Assigned task :: Here the job is to print all of the entries below verbatim and leave out any picture.
---- Task input
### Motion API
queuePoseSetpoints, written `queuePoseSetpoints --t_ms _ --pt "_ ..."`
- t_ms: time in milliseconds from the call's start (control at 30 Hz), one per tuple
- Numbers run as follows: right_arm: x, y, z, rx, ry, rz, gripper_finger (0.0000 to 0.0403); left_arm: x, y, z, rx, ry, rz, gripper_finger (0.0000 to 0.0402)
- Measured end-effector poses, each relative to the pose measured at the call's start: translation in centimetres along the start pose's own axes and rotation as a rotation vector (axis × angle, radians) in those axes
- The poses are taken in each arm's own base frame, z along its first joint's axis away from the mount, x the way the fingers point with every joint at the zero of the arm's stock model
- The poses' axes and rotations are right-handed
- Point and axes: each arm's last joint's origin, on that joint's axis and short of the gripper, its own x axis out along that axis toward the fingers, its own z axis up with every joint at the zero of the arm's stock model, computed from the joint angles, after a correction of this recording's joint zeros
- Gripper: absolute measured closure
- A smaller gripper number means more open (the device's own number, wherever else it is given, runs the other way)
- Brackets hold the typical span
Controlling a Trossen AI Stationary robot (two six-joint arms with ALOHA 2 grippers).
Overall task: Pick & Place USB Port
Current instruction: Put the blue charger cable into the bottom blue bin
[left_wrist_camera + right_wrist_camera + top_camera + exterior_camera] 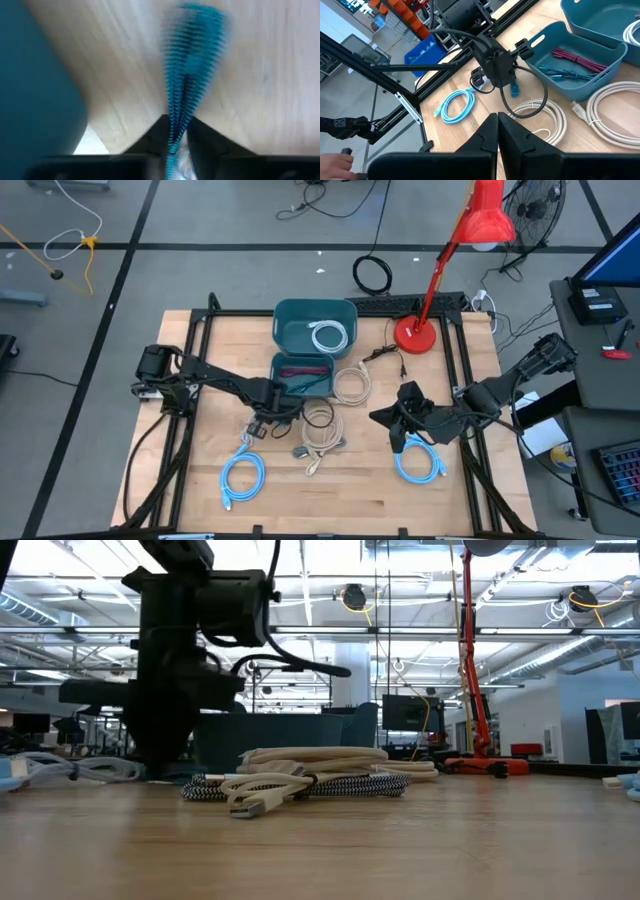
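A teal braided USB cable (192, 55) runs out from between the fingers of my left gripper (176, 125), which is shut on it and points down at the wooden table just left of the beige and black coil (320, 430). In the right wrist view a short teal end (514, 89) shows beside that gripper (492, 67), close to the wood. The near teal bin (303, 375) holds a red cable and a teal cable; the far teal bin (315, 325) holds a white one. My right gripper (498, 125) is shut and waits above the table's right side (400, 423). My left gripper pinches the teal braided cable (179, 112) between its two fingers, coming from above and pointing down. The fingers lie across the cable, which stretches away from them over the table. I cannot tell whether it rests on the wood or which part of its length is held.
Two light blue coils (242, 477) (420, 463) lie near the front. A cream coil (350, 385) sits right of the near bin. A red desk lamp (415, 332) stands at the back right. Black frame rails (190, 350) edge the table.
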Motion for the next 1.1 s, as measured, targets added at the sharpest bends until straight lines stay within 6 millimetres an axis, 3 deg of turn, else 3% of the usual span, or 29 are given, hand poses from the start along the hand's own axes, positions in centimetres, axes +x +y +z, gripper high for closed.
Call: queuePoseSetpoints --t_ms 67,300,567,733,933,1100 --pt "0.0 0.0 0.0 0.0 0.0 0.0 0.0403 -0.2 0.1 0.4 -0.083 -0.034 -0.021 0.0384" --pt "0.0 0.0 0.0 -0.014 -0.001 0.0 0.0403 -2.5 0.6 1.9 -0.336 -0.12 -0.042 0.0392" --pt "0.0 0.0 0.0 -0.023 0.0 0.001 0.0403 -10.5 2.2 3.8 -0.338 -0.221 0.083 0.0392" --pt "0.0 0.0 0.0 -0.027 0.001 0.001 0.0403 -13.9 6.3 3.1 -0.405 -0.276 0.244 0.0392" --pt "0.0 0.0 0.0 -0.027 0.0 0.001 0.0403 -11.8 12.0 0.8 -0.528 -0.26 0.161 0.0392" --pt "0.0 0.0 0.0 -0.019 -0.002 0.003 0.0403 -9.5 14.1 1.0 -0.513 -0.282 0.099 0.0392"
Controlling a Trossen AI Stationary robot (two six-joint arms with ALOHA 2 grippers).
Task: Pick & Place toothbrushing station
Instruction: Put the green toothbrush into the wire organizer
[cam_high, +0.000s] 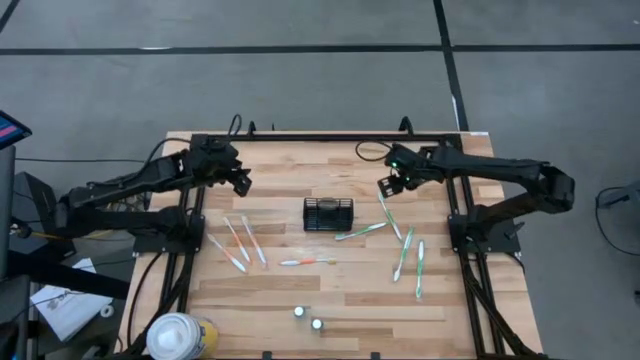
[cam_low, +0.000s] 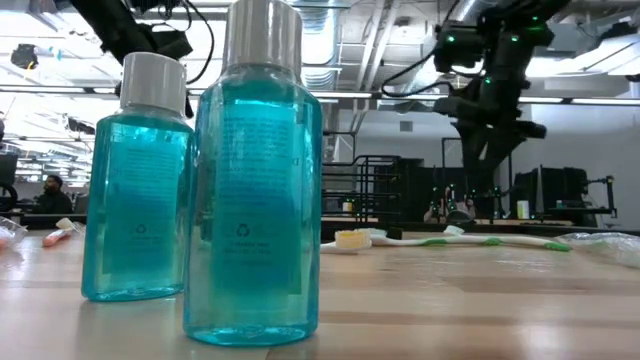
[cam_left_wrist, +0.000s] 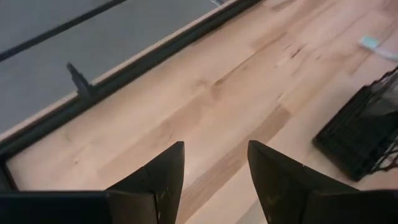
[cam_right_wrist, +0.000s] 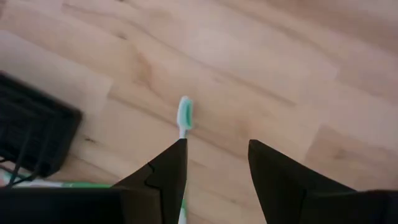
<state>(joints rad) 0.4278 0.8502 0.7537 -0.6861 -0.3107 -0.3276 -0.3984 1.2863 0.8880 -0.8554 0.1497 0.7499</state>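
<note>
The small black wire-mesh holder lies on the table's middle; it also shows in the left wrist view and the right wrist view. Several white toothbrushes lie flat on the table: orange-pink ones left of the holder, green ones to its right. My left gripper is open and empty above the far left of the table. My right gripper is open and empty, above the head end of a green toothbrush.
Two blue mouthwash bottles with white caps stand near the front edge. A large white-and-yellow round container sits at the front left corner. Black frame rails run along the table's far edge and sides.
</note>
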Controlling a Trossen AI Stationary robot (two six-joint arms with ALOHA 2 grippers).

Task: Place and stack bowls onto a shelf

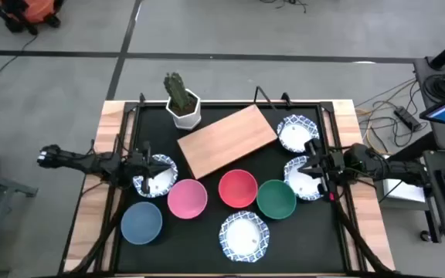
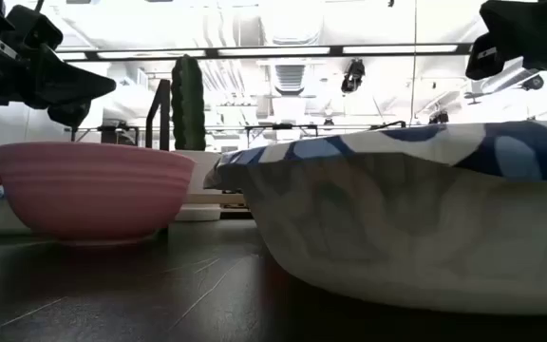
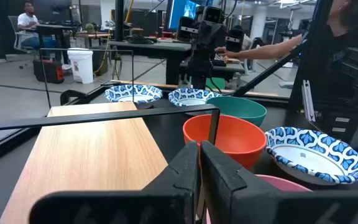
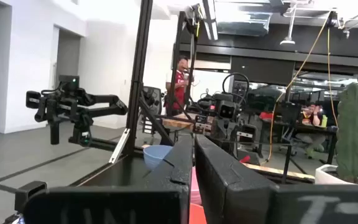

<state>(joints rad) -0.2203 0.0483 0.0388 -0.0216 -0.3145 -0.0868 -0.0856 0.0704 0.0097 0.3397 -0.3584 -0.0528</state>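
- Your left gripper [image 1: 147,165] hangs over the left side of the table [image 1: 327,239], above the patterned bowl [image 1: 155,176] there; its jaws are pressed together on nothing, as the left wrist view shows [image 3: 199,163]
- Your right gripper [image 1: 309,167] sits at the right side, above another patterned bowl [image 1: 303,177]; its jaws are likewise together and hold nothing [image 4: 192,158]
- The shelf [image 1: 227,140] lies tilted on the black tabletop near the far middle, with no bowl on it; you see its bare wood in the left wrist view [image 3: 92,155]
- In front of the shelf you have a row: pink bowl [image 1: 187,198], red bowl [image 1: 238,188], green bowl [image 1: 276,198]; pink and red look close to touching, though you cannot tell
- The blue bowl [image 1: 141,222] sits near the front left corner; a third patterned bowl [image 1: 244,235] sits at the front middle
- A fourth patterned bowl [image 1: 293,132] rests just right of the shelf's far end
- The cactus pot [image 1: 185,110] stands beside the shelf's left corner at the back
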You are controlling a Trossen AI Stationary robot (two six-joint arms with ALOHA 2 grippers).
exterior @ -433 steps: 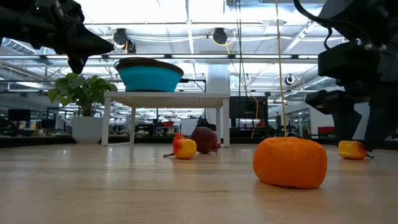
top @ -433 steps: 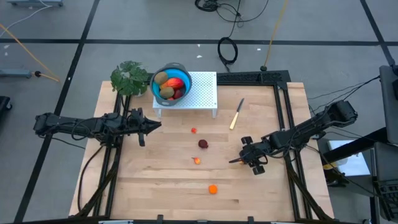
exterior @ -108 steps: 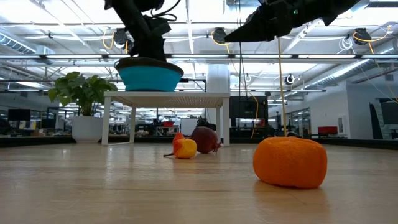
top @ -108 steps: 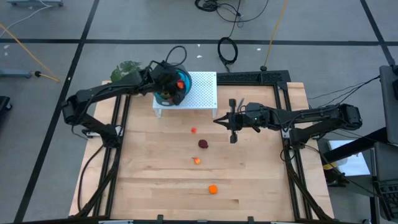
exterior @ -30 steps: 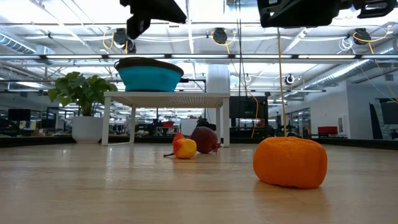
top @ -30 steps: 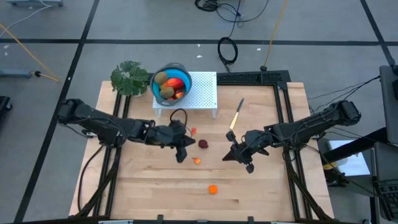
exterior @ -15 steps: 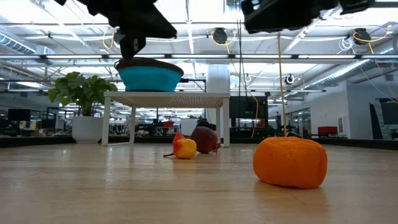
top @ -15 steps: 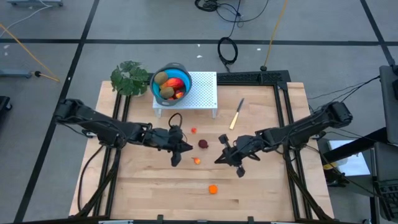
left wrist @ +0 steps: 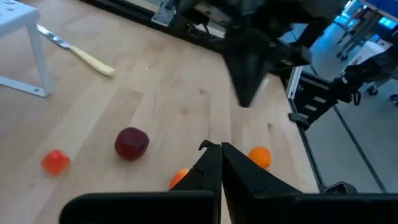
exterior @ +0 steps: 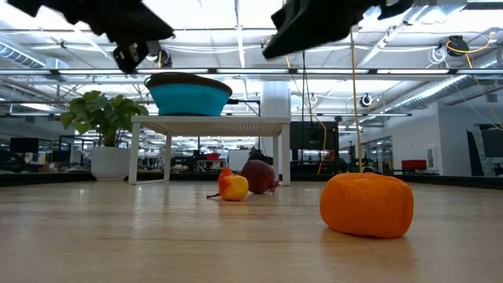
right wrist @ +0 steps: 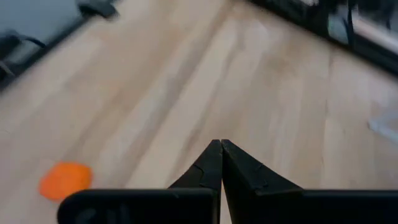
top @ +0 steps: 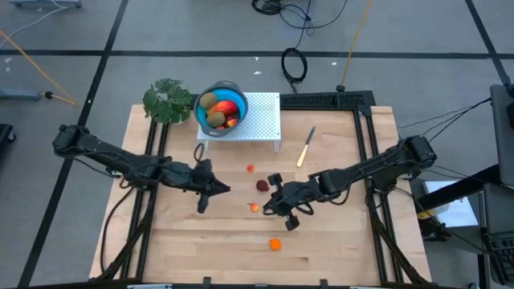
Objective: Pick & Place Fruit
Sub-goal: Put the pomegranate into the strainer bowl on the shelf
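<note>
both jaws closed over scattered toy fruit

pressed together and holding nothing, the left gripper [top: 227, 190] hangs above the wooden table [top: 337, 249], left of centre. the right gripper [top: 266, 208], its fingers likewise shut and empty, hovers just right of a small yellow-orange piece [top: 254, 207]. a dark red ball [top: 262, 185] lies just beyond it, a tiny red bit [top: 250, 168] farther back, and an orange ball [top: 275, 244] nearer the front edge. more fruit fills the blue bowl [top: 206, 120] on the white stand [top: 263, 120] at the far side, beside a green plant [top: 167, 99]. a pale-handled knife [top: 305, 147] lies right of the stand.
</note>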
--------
Written reply ::
### Motion API
queuePoseSetpoints, written `queuePoseSetpoints --t_ms _ --pt "_ ..."`
- t_ms: time in milliseconds from the call's start (control at 30 Hz), one per tuple
- Numbers run as follows: right_arm: x, y, z, rx, ry, rz, gripper_finger (0.0000 to 0.0403); left_arm: x, y, z, rx, ry, rz, gripper_finger (0.0000 to 0.0402)
- Measured end-effector poses, each relative to the pose measured at the call's start: translation in centimetres along the start pose's own axes and rotation as a rotation vector (axis × angle, radians) in those axes
- The poses are taken in each arm's own base frame, z along its first joint's axis away from the mount, x the way the fingers point with every joint at the zero of the arm's stock model
- The poses' axes and rotations are right-handed
- Point and axes: each arm's last joint's origin, on that joint's axis and short of the gripper, its own x axis out along that axis toward the fingers, its own z axis up with every joint at the zero of the arm's stock model, computed from the joint angles, after a correction of this recording's joint zeros
- Gripper: absolute measured closure
- A smaller gripper number means more open (the device's own number, wherever else it is given, runs the other way)
- Brackets hold the typical span
Controlling a Trossen AI Stationary robot (two six-joint arms with ALOHA 2 grippers).
Overall task: Pick & Place USB Port
Current instruction: Put the blue charger cable into the bottom blue bin
[left_wrist_camera + right_wrist_camera + top_camera + exterior_camera] 
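A teal braided USB cable (192, 55) runs out from between the fingers of my left gripper (176, 125), which is shut on it and points down at the wooden table just left of the beige and black coil (320, 430). In the right wrist view a short teal end (514, 89) shows beside that gripper (492, 67), close to the wood. The near teal bin (303, 375) holds a red cable and a teal cable; the far teal bin (315, 325) holds a white one. My right gripper (498, 125) is shut and waits above the table's right side (400, 423). My left gripper pinches the teal braided cable (179, 112) between its two fingers, coming from above and pointing down. The fingers lie across the cable, which stretches away from them over the table. I cannot tell whether it rests on the wood or which part of its length is held.
Two light blue coils (242, 477) (420, 463) lie near the front. A cream coil (350, 385) sits right of the near bin. A red desk lamp (415, 332) stands at the back right. Black frame rails (190, 350) edge the table.
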Motion for the next 1.1 s, as measured, targets added at the sharpest bends until straight lines stay within 6 millimetres an axis, 3 deg of turn, else 3% of the usual span, or 29 are given, hand poses from the start along the hand's own axes, positions in centimetres, axes +x +y +z, gripper high for closed.
Call: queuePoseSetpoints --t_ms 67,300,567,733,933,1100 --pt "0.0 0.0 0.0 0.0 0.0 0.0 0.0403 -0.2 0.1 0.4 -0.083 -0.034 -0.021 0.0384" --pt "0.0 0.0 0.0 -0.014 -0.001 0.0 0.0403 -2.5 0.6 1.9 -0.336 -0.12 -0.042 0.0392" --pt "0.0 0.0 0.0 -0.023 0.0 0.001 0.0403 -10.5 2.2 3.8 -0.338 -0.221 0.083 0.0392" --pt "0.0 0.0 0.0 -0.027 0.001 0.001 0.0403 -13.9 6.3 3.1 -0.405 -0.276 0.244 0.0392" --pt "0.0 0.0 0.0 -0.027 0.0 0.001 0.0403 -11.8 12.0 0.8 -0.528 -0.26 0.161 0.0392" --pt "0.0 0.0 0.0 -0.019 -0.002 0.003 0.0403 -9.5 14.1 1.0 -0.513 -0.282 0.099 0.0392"
Controlling a Trossen AI Stationary robot (two six-joint arms with ALOHA 2 grippers).
Task: Pick & Place toothbrushing station
Instruction: Put the green toothbrush into the wire organizer
[cam_high, +0.000s] 
[cam_low, +0.000s] 
[cam_left_wrist, +0.000s] 
[cam_right_wrist, +0.000s] 
<state>(joints rad) 0.4278 0.8502 0.7537 -0.6861 -0.3107 -0.3276 -0.3984 1.2863 0.8880 -0.8554 0.1497 0.7499</state>
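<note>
The small black wire-mesh holder lies on the table's middle; it also shows in the left wrist view and the right wrist view. Several white toothbrushes lie flat on the table: orange-pink ones left of the holder, green ones to its right. My left gripper is open and empty above the far left of the table. My right gripper is open and empty, above the head end of a green toothbrush.
Two blue mouthwash bottles with white caps stand near the front edge. A large white-and-yellow round container sits at the front left corner. Black frame rails run along the table's far edge and sides.
</note>
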Controlling a Trossen AI Stationary robot (two six-joint arms with ALOHA 2 grippers).

Task: Place and stack bowls onto a shelf


<state>(joints rad) -0.2203 0.0483 0.0388 -0.0216 -0.3145 -0.0868 -0.0856 0.0704 0.0097 0.3397 -0.3584 -0.0528</state>
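- Your left gripper [image 1: 147,165] hangs over the left side of the table [image 1: 327,239], above the patterned bowl [image 1: 155,176] there; its jaws are pressed together on nothing, as the left wrist view shows [image 3: 199,163]
- Your right gripper [image 1: 309,167] sits at the right side, above another patterned bowl [image 1: 303,177]; its jaws are likewise together and hold nothing [image 4: 192,158]
- The shelf [image 1: 227,140] lies tilted on the black tabletop near the far middle, with no bowl on it; you see its bare wood in the left wrist view [image 3: 92,155]
- In front of the shelf you have a row: pink bowl [image 1: 187,198], red bowl [image 1: 238,188], green bowl [image 1: 276,198]; pink and red look close to touching, though you cannot tell
- The blue bowl [image 1: 141,222] sits near the front left corner; a third patterned bowl [image 1: 244,235] sits at the front middle
- A fourth patterned bowl [image 1: 293,132] rests just right of the shelf's far end
- The cactus pot [image 1: 185,110] stands beside the shelf's left corner at the back
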You are controlling a Trossen AI Stationary robot (two six-joint arms with ALOHA 2 grippers).
exterior @ -433 steps: 
top @ -433 steps: 
exterior @ -108 steps: 
top @ -108 steps: 
exterior @ -30 steps: 
top @ -30 steps: 
exterior @ -15 steps: 
top @ -15 steps: 
left wrist @ +0 steps: 
exterior @ +0 steps: 
right wrist @ +0 steps: 
top @ +0 steps: 
Objective: Pick & Place Fruit
Sub-goal: Put the pomegranate into the strainer bowl on the shelf
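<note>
both jaws closed over scattered toy fruit

pressed together and holding nothing, the left gripper [top: 227, 190] hangs above the wooden table [top: 337, 249], left of centre. the right gripper [top: 266, 208], its fingers likewise shut and empty, hovers just right of a small yellow-orange piece [top: 254, 207]. a dark red ball [top: 262, 185] lies just beyond it, a tiny red bit [top: 250, 168] farther back, and an orange ball [top: 275, 244] nearer the front edge. more fruit fills the blue bowl [top: 206, 120] on the white stand [top: 263, 120] at the far side, beside a green plant [top: 167, 99]. a pale-handled knife [top: 305, 147] lies right of the stand.
</note>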

The answer has been given in its entirety.